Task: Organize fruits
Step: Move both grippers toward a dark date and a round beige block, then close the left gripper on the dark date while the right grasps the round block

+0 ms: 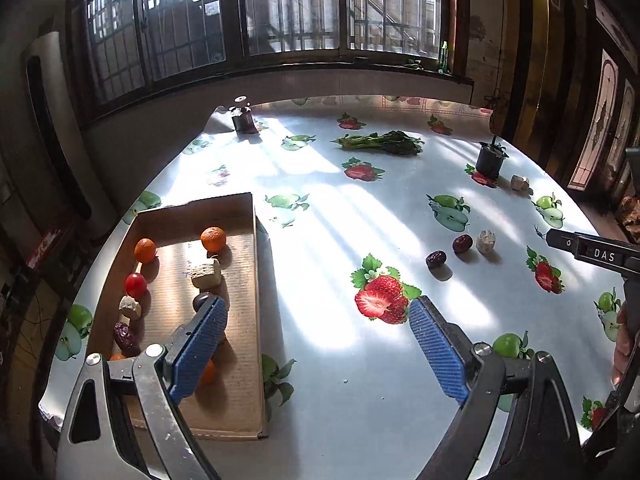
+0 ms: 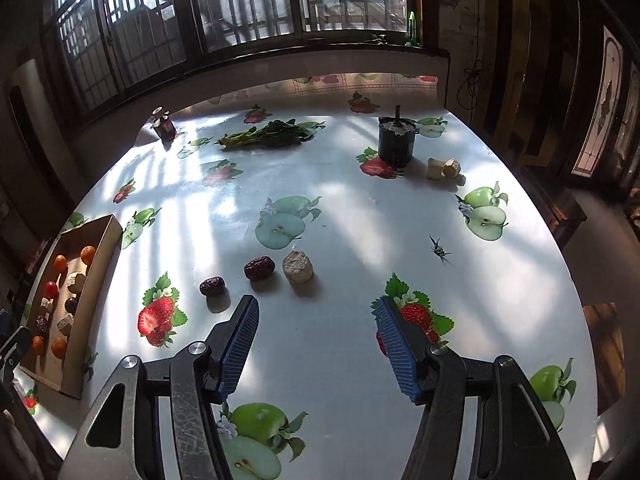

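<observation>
A shallow cardboard box (image 1: 256,264) (image 2: 102,256) at the table's left holds oranges (image 1: 213,239), a red tomato (image 1: 135,284), dark dates and pale chunks. On the cloth lie two dark red dates (image 2: 259,268) (image 2: 212,286) (image 1: 462,243) (image 1: 435,259) beside a pale round chunk (image 2: 297,267) (image 1: 485,241). My right gripper (image 2: 316,340) hovers open just in front of them, nothing between its blue pads. My left gripper (image 1: 316,344) is open and empty over the box's right wall and the bare cloth. The right gripper's black finger (image 1: 588,250) shows at the left wrist view's right edge.
The round table carries a white fruit-print cloth (image 2: 340,224). Far side: leafy greens (image 2: 264,136) (image 1: 384,143), a small dark bottle (image 2: 164,126) (image 1: 243,119), a black pot (image 2: 396,142) (image 1: 490,159) and two more pale chunks (image 2: 443,168). Barred windows stand behind.
</observation>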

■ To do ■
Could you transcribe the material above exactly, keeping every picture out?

■ Task result ■
Task: Organize fruits
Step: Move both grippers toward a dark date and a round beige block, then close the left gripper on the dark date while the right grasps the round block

+0 ms: 
+0 ms: 

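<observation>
A shallow cardboard box (image 1: 256,264) (image 2: 102,256) at the table's left holds oranges (image 1: 213,239), a red tomato (image 1: 135,284), dark dates and pale chunks. On the cloth lie two dark red dates (image 2: 259,268) (image 2: 212,286) (image 1: 462,243) (image 1: 435,259) beside a pale round chunk (image 2: 297,267) (image 1: 485,241). My right gripper (image 2: 316,340) hovers open just in front of them, nothing between its blue pads. My left gripper (image 1: 316,344) is open and empty over the box's right wall and the bare cloth. The right gripper's black finger (image 1: 588,250) shows at the left wrist view's right edge.
The round table carries a white fruit-print cloth (image 2: 340,224). Far side: leafy greens (image 2: 264,136) (image 1: 384,143), a small dark bottle (image 2: 164,126) (image 1: 243,119), a black pot (image 2: 396,142) (image 1: 490,159) and two more pale chunks (image 2: 443,168). Barred windows stand behind.
</observation>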

There is nothing more to this exercise.